Task objective:
Take each line of the material that includes "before" and copy it.
+ + +
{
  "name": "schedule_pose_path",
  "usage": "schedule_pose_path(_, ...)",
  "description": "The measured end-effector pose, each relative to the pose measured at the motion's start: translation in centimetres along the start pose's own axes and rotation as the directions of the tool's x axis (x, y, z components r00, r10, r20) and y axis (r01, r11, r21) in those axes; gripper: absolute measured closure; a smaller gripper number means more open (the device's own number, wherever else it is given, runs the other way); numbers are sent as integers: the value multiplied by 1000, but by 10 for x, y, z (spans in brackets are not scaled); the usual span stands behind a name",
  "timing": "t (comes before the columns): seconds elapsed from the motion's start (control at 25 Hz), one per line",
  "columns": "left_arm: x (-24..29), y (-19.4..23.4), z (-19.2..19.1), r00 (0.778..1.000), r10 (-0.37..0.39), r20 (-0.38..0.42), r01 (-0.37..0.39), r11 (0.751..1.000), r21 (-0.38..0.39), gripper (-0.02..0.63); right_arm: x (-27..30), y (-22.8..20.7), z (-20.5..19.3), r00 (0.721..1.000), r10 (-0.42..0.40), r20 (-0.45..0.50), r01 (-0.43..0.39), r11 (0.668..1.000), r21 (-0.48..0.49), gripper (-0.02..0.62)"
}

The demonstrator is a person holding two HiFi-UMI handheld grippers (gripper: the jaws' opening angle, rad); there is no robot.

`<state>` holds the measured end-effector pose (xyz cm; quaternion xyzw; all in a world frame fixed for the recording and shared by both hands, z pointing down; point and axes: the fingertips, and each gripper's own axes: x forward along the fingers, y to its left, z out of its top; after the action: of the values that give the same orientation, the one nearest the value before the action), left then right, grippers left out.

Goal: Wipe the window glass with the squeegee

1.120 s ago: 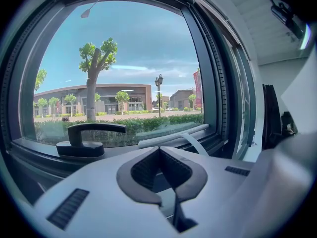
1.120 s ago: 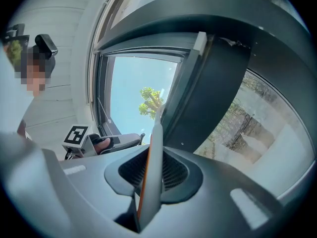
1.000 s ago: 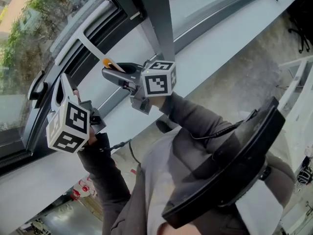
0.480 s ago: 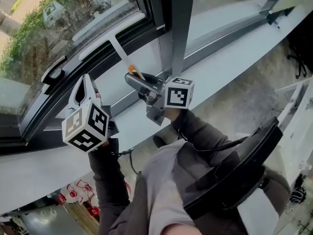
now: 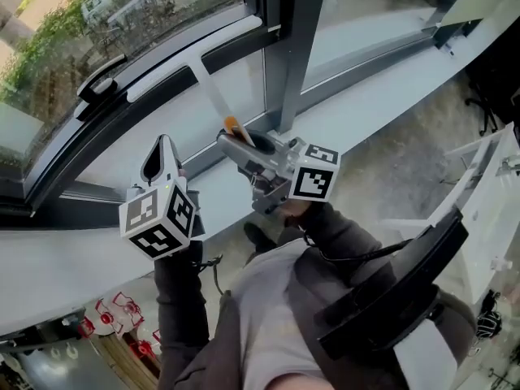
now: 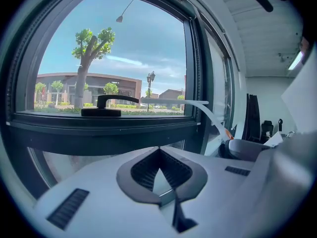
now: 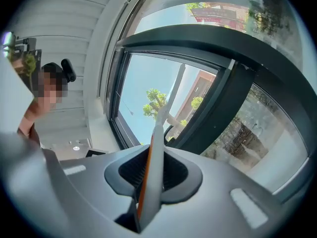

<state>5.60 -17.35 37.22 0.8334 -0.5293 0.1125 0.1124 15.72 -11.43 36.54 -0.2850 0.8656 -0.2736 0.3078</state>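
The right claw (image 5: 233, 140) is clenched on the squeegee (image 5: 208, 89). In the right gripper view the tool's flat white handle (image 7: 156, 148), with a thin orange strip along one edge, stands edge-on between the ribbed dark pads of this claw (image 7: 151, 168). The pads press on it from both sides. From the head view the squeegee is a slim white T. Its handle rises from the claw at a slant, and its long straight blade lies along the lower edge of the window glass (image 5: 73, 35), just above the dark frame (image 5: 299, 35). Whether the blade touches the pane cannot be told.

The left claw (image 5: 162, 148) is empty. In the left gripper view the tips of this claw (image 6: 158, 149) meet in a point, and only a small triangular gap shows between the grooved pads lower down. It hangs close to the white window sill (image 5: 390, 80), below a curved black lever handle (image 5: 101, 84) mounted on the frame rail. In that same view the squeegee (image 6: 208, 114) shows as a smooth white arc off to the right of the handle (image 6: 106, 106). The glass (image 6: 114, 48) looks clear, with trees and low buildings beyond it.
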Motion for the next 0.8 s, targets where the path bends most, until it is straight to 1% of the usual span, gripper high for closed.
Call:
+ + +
Your response:
  "timing": "t (comes before the columns): seconds elapsed from the motion's start (control at 25 Hz), one per line",
`<state>` holds the measured end-effector pose (xyz cm; quaternion xyzw; all in a world frame fixed for the recording and shared by both hands, z pointing down; point and axes: the fingertips, and each gripper's own axes: x forward along the fingers, y to its left, z out of its top; after the action: of the values that give the same orientation, the one nearest the value before the action), left then right, grippers left out.

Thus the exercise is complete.